Blood Red Shoes – Get Tragic (Jazzlife)

After a decade together, the Brighton duo experienced an altogether different consequence of pushing themselves too hard, with their friendship suffering the harsh reality of relentless touring. As they tell The Skinny, Get Tragic – their forthcoming fifth album – documents the fallout since fans last saw them and the subsequent comedy of errors post-reconciliation.

Get Tragic is an honest, therapeutic account of the duo’s individual thoughts and feelings on past events.

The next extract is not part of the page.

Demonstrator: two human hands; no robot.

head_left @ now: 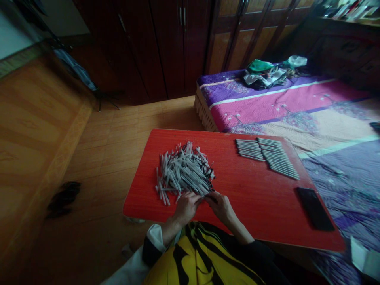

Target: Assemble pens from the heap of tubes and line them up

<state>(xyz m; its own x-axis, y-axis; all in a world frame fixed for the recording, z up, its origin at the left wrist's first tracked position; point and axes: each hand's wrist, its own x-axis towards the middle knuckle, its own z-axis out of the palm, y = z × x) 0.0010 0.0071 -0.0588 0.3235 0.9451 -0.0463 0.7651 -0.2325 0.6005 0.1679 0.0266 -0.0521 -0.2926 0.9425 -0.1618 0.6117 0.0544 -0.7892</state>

Moreover, it is a tongue-in-cheek acceptance of their personal drama between albums, set to a suitably mature sound. “I looked at our behaviour and we’d turned into a total joke,” explains Ansell. “It was this absolutely fucking clichéd tragedy thing to do when you have a meltdown and we started thinking it was funny. We needed to make this record. It was the only way to move forward – to accept ourselves and kind of laugh at it.”